__Exercise__: Scan the records below for the line containing "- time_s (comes" and the line containing "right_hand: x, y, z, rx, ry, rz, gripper". Copy both, plus every line between, exactly.
########################################
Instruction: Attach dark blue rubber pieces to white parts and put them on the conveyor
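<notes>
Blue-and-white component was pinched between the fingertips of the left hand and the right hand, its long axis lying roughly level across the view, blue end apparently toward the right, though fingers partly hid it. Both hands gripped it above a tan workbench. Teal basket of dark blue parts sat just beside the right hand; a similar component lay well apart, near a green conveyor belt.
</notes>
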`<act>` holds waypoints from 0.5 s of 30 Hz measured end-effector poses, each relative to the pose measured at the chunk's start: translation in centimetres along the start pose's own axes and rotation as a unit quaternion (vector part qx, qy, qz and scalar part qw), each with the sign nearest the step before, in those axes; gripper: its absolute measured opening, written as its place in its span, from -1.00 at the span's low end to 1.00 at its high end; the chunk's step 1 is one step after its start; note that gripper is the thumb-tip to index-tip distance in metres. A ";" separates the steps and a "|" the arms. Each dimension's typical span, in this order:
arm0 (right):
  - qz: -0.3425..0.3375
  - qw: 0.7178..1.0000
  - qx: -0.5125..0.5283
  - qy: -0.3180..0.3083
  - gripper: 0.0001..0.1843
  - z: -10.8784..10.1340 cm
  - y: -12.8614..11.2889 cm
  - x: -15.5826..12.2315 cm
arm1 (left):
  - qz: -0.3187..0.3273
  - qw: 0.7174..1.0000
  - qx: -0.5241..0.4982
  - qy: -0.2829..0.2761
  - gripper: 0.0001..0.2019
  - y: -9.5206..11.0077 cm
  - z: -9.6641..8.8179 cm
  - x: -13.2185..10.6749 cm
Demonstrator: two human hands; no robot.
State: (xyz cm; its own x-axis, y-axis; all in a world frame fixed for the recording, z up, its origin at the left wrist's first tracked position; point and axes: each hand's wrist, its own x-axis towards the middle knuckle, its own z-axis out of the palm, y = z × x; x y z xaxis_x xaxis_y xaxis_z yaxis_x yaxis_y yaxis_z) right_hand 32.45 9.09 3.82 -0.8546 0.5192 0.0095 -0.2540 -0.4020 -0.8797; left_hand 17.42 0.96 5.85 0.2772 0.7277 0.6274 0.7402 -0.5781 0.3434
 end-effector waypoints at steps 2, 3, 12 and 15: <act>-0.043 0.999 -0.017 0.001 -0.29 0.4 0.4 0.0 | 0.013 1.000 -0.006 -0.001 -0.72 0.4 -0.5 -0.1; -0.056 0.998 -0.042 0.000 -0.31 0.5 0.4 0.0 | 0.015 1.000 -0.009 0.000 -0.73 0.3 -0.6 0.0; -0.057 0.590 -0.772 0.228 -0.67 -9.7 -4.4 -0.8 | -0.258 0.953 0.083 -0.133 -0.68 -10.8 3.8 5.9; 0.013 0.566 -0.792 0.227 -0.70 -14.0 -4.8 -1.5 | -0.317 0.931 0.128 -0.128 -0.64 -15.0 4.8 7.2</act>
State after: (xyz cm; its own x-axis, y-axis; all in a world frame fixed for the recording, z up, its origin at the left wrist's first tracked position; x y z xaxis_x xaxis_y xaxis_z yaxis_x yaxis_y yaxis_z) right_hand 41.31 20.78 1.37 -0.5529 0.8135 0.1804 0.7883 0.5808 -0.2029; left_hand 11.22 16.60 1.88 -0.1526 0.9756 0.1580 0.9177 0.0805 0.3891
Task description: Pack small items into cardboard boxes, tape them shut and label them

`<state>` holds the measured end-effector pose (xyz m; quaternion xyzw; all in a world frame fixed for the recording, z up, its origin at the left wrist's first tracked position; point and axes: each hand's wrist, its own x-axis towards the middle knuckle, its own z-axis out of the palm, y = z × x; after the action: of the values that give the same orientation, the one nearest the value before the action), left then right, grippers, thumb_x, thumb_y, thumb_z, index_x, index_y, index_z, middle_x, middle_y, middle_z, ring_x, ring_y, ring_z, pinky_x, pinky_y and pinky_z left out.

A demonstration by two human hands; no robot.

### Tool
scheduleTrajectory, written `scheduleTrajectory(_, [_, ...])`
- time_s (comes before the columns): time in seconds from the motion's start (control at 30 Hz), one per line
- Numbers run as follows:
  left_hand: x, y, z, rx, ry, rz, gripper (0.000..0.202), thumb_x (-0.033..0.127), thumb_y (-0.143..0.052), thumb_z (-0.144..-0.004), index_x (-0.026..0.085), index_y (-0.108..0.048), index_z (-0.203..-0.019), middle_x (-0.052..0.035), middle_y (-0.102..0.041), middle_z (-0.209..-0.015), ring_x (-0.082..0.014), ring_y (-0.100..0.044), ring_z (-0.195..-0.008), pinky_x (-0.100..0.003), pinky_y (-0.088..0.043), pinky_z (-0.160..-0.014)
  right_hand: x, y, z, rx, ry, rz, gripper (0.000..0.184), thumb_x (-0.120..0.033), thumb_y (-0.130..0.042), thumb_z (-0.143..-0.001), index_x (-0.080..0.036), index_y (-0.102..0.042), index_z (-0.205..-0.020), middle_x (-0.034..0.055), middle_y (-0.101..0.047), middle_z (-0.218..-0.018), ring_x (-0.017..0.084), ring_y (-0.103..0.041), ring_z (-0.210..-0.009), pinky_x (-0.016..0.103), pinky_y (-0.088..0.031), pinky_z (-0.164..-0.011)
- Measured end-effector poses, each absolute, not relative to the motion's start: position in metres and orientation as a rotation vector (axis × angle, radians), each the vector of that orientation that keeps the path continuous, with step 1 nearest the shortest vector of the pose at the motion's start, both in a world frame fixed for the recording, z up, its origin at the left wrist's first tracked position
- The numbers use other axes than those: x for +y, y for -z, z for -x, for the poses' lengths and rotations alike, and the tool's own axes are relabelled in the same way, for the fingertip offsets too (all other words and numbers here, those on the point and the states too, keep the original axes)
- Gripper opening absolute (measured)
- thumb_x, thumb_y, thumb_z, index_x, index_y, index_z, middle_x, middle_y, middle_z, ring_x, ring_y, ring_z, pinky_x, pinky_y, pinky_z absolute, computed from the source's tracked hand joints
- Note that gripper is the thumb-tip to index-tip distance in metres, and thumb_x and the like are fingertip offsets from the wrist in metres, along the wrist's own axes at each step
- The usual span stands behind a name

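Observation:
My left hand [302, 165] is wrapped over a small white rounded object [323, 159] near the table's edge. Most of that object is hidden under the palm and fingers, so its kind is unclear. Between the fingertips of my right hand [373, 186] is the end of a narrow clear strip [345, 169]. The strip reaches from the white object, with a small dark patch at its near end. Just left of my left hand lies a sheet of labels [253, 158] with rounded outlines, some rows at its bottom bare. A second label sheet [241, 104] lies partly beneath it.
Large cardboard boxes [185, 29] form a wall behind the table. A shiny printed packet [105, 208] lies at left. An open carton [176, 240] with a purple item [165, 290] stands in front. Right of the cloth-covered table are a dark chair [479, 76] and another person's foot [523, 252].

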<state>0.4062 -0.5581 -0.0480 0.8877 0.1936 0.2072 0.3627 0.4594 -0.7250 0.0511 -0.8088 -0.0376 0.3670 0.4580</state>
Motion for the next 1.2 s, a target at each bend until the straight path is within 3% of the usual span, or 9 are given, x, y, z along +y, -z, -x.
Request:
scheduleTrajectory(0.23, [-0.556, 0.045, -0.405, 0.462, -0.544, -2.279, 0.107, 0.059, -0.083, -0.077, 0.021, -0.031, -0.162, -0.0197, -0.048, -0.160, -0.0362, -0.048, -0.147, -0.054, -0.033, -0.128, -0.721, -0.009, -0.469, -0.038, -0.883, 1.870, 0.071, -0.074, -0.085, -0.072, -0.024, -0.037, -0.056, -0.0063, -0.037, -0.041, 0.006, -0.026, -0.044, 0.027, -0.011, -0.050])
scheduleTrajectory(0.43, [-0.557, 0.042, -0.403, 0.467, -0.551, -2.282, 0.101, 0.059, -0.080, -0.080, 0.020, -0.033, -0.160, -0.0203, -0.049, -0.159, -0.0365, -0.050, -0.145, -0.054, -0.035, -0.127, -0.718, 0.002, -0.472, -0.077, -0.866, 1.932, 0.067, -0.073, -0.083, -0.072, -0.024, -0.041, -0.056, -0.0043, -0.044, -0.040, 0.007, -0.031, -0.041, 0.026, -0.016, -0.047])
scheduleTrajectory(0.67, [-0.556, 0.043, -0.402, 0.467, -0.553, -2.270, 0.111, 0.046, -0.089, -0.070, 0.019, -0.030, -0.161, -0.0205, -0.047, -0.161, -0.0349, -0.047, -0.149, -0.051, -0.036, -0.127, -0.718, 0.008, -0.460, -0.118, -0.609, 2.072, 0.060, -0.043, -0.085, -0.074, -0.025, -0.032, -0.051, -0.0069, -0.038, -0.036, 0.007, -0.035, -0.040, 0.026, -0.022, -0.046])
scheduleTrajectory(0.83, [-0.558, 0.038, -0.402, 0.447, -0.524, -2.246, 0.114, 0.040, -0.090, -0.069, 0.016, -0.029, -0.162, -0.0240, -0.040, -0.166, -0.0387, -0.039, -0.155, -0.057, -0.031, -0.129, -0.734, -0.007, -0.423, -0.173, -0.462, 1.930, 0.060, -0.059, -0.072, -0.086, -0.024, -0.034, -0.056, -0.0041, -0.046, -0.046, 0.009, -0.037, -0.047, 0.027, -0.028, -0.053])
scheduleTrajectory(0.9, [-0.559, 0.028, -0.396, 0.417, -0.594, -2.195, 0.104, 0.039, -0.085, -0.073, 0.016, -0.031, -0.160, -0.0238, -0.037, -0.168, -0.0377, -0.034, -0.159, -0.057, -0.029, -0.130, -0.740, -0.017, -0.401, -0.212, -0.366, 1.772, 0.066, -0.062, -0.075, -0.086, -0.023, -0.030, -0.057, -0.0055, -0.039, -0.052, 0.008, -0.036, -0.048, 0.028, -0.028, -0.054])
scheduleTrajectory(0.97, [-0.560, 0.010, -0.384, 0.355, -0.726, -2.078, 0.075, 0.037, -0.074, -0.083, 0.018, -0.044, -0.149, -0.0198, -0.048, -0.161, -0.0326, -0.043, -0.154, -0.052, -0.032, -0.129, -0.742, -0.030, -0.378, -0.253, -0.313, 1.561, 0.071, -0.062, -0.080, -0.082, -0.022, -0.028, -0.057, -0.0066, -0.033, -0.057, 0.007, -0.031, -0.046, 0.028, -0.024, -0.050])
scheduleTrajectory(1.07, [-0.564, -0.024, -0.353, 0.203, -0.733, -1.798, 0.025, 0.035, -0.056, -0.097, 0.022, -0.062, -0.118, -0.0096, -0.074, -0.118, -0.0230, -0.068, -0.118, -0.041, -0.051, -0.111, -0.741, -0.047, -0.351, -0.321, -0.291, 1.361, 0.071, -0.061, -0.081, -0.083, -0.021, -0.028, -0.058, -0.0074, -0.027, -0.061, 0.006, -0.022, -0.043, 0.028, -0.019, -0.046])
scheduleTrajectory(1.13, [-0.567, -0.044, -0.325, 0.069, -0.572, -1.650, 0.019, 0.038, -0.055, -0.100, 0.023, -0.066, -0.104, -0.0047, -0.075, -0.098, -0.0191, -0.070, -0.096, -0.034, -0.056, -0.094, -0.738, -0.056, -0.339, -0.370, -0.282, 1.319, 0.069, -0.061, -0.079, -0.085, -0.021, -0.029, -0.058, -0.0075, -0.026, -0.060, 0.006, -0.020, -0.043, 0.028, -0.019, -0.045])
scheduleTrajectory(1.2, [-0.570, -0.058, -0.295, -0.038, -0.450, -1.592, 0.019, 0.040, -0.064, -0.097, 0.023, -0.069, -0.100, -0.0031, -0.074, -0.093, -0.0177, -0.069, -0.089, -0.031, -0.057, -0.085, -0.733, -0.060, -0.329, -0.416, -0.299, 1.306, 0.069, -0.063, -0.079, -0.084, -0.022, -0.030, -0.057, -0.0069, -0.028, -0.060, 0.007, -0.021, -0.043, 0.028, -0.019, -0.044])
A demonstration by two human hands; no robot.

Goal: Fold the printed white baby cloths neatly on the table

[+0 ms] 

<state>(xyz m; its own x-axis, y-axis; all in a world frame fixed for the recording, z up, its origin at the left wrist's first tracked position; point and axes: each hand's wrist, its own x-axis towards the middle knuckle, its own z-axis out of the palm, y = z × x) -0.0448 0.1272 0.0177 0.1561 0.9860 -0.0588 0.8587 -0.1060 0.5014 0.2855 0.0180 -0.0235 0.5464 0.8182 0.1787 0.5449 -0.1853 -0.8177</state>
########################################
__Exercise result__:
- time_s (comes before the columns): time in seconds from the motion's start (control at 30 Hz), one per line
- Numbers run as follows:
  left_hand: x, y, z, rx, ry, rz, gripper (0.000..0.202), thumb_x (-0.033..0.127), thumb_y (-0.143..0.052), thumb_z (-0.144..-0.004), index_x (-0.026..0.085), index_y (-0.108..0.048), index_z (-0.203..-0.019), middle_x (-0.052..0.035), middle_y (-0.102..0.041), middle_z (-0.209..-0.015), ring_x (-0.082..0.014), ring_y (-0.100..0.044), ring_z (-0.195..-0.008), pinky_x (-0.100..0.003), pinky_y (-0.088..0.043), pinky_z (-0.160..-0.014)
  right_hand: x, y, z, rx, ry, rz, gripper (0.000..0.184), thumb_x (-0.120..0.033), thumb_y (-0.130..0.042), thumb_z (-0.143..-0.001), index_x (-0.080..0.036), index_y (-0.102..0.042), index_z (-0.205..-0.020), middle_x (-0.034..0.055), middle_y (-0.101..0.047), middle_z (-0.218..-0.018), ring_x (-0.017..0.084), ring_y (-0.103..0.041), ring_z (-0.210..-0.009), pinky_x (-0.016..0.103), pinky_y (-0.088..0.031), pinky_z (-0.164..-0.011)

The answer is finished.